◆ AIM OF THE EXERCISE
Copy all of the records exactly.

◆ PROVIDED INFORMATION
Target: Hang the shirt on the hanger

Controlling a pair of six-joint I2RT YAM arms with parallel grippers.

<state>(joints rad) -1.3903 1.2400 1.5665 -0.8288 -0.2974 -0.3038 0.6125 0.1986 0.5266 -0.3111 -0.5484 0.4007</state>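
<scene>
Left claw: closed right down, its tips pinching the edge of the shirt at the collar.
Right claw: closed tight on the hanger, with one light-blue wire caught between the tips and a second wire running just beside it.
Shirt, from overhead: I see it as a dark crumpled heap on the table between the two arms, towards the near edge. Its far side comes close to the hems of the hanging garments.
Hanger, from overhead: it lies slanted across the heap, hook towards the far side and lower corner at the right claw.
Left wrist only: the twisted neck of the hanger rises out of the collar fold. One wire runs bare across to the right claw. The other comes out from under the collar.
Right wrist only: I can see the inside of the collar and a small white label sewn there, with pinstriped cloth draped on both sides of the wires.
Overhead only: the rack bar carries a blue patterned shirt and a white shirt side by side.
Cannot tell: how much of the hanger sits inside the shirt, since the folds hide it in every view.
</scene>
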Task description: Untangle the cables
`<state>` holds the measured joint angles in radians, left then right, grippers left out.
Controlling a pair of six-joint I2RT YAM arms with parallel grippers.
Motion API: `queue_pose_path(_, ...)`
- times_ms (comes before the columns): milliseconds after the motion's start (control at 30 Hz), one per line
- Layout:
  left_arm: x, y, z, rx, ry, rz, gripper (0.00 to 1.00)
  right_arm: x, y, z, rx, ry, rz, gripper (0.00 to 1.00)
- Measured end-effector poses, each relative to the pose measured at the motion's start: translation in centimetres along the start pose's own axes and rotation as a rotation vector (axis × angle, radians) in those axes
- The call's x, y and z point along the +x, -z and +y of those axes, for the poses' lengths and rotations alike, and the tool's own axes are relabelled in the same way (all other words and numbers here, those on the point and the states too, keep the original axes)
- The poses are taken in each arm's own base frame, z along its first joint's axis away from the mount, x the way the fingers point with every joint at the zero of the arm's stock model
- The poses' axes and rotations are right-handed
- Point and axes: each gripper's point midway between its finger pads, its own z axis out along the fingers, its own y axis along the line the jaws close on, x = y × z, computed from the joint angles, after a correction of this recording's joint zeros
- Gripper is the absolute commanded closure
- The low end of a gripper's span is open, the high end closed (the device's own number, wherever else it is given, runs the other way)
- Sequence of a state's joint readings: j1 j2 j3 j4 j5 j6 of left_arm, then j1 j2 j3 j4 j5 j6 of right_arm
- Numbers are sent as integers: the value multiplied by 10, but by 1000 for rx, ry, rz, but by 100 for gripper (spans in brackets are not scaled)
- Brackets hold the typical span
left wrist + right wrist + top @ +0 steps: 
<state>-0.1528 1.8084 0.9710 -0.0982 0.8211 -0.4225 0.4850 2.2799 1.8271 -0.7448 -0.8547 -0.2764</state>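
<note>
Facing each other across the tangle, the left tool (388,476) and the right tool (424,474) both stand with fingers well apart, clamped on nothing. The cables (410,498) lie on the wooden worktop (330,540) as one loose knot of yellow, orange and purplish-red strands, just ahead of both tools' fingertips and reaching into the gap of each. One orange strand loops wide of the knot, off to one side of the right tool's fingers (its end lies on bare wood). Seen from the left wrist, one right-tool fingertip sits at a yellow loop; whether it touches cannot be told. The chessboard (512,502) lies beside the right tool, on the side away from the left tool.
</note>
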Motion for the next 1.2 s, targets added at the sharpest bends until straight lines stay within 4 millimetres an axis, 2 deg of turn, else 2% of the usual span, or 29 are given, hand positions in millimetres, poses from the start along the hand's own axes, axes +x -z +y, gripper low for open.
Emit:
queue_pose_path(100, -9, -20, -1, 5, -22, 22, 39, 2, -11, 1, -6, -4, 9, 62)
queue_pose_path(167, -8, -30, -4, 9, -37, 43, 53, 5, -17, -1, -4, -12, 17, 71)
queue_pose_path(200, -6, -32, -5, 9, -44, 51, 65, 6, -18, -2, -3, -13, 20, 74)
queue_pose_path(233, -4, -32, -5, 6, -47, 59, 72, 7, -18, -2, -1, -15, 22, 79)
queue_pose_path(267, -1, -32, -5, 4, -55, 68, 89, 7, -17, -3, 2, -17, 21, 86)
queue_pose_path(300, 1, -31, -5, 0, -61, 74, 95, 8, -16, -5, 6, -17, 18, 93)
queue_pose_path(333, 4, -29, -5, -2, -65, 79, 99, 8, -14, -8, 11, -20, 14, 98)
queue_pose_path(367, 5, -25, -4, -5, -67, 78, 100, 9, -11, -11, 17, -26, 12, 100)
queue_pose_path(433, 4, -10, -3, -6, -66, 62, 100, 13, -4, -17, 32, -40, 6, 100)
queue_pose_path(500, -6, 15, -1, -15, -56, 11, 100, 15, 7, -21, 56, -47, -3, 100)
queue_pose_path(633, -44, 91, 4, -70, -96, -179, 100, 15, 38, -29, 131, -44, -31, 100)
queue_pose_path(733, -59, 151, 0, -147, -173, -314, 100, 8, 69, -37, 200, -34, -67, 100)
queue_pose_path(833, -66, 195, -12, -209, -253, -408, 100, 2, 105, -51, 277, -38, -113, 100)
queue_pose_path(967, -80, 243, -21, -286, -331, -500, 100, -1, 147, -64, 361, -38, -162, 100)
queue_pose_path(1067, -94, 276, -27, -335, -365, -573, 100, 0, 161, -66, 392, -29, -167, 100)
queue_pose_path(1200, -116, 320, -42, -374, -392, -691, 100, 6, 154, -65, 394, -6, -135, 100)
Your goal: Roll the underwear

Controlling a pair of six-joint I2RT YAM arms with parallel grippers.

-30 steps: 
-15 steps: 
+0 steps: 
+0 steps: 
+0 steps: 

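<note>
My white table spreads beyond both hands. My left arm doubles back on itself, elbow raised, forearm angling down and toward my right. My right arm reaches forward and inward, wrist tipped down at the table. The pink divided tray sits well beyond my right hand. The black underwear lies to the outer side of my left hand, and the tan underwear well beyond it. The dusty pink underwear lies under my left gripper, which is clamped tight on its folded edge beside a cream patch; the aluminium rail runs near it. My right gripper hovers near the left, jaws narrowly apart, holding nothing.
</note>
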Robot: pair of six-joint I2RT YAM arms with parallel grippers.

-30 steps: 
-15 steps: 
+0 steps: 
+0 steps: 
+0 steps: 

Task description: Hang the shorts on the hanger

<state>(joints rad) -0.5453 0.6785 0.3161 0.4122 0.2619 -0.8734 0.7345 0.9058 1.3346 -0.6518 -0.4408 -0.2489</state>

◆ TASK OUTPUT
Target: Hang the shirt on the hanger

Controlling a pair of six-joint I2RT YAM arms with parallel grippers.

<state>(joints rad) -1.3903 1.2400 1.5665 -0.8288 -0.2974 -0.3038 0.6125 0.1986 0.5266 -0.3111 -0.5484 0.4007</state>
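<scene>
Left claw: closed right down, its tips pinching the edge of the shirt at the collar.
Right claw: closed tight on the hanger, with one light-blue wire caught between the tips and a second wire running just beside it.
Shirt, from overhead: I see it as a dark crumpled heap on the table between the two arms, towards the near edge. Its far side comes close to the hems of the hanging garments.
Hanger, from overhead: it lies slanted across the heap, hook towards the far side and lower corner at the right claw.
Left wrist only: the twisted neck of the hanger rises out of the collar fold. One wire runs bare across to the right claw. The other comes out from under the collar.
Right wrist only: I can see the inside of the collar and a small white label sewn there, with pinstriped cloth draped on both sides of the wires.
Overhead only: the rack bar carries a blue patterned shirt and a white shirt side by side.
Cannot tell: how much of the hanger sits inside the shirt, since the folds hide it in every view.
</scene>
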Task description: Untangle the cables
`<state>` holds the measured joint angles in radians, left then right, grippers left out.
Controlling a pair of six-joint I2RT YAM arms with parallel grippers.
Motion API: `queue_pose_path(_, ...)`
- times_ms (comes before the columns): milliseconds after the motion's start (control at 30 Hz), one per line
- Layout:
  left_arm: x, y, z, rx, ry, rz, gripper (0.00 to 1.00)
  right_arm: x, y, z, rx, ry, rz, gripper (0.00 to 1.00)
- Measured end-effector poses, each relative to the pose measured at the motion's start: translation in centimetres along the start pose's own axes and rotation as a rotation vector (axis × angle, radians) in those axes
- The call's x, y and z point along the +x, -z and +y of those axes, for the poses' lengths and rotations alike, and the tool's own axes are relabelled in the same way (all other words and numbers here, those on the point and the states too, keep the original axes)
- The poses are taken in each arm's own base frame, z along its first joint's axis away from the mount, x the way the fingers point with every joint at the zero of the arm's stock model
- The poses' axes and rotations are right-handed
- Point and axes: each gripper's point midway between its finger pads, its own z axis out along the fingers, its own y axis along the line the jaws close on, x = y × z, computed from the joint angles, after a correction of this recording's joint zeros
- Gripper is the absolute commanded closure
- The low end of a gripper's span is open, the high end closed (the device's own number, wherever else it is given, runs the other way)
- Sequence of a state's joint readings: j1 j2 j3 j4 j5 j6 of left_arm, then j1 j2 j3 j4 j5 j6 of right_arm
- Numbers are sent as integers: the value multiplied by 10, but by 1000 for rx, ry, rz, but by 100 for gripper (spans in brackets are not scaled)
- Brackets hold the typical span
left wrist + right wrist + top @ +0 steps: 
<state>-0.1528 1.8084 0.9710 -0.0982 0.8211 -0.4225 0.4850 2.2799 1.8271 -0.7448 -0.8547 -0.2764</state>
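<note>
Facing each other across the tangle, the left tool (388,476) and the right tool (424,474) both stand with fingers well apart, clamped on nothing. The cables (410,498) lie on the wooden worktop (330,540) as one loose knot of yellow, orange and purplish-red strands, just ahead of both tools' fingertips and reaching into the gap of each. One orange strand loops wide of the knot, off to one side of the right tool's fingers (its end lies on bare wood). Seen from the left wrist, one right-tool fingertip sits at a yellow loop; whether it touches cannot be told. The chessboard (512,502) lies beside the right tool, on the side away from the left tool.
</note>
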Motion for the next 1.2 s, targets added at the sharpest bends until straight lines stay within 4 millimetres an axis, 2 deg of turn, else 2% of the usual span, or 29 are given, hand positions in millimetres, poses from the start along the hand's own axes, axes +x -z +y, gripper low for open.
Emit:
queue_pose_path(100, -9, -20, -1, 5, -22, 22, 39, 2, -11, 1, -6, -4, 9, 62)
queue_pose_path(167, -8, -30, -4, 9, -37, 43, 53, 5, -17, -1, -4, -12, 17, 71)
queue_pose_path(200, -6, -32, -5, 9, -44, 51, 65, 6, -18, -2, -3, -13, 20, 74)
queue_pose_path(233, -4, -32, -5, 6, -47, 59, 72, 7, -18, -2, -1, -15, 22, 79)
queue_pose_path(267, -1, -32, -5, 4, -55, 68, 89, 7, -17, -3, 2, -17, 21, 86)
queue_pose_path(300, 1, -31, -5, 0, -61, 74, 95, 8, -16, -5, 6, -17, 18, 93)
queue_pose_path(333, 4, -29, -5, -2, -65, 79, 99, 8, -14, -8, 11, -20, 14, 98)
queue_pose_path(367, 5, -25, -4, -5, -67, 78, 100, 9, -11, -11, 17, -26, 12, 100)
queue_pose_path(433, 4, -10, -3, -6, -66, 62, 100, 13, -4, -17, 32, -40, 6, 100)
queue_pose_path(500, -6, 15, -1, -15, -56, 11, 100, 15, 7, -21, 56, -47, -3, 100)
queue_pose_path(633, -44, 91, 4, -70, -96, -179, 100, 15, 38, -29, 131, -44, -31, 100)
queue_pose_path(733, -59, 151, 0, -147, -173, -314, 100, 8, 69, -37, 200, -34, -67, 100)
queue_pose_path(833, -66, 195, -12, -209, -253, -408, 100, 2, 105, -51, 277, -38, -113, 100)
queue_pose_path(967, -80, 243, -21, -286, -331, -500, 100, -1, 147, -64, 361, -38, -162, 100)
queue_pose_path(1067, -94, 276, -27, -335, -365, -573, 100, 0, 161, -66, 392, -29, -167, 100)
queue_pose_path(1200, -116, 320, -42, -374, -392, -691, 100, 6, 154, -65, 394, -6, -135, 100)
Your goal: Roll the underwear

Controlling a pair of six-joint I2RT YAM arms with parallel grippers.

-30 steps: 
-15 steps: 
+0 steps: 
+0 steps: 
+0 steps: 

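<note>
My white table spreads beyond both hands. My left arm doubles back on itself, elbow raised, forearm angling down and toward my right. My right arm reaches forward and inward, wrist tipped down at the table. The pink divided tray sits well beyond my right hand. The black underwear lies to the outer side of my left hand, and the tan underwear well beyond it. The dusty pink underwear lies under my left gripper, which is clamped tight on its folded edge beside a cream patch; the aluminium rail runs near it. My right gripper hovers near the left, jaws narrowly apart, holding nothing.
</note>
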Robot: pair of six-joint I2RT YAM arms with parallel grippers.

-30 steps: 
-15 steps: 
+0 steps: 
+0 steps: 
+0 steps: 

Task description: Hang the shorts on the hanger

<state>(joints rad) -0.5453 0.6785 0.3161 0.4122 0.2619 -0.8734 0.7345 0.9058 1.3346 -0.6518 -0.4408 -0.2489</state>

There is nothing more to the output.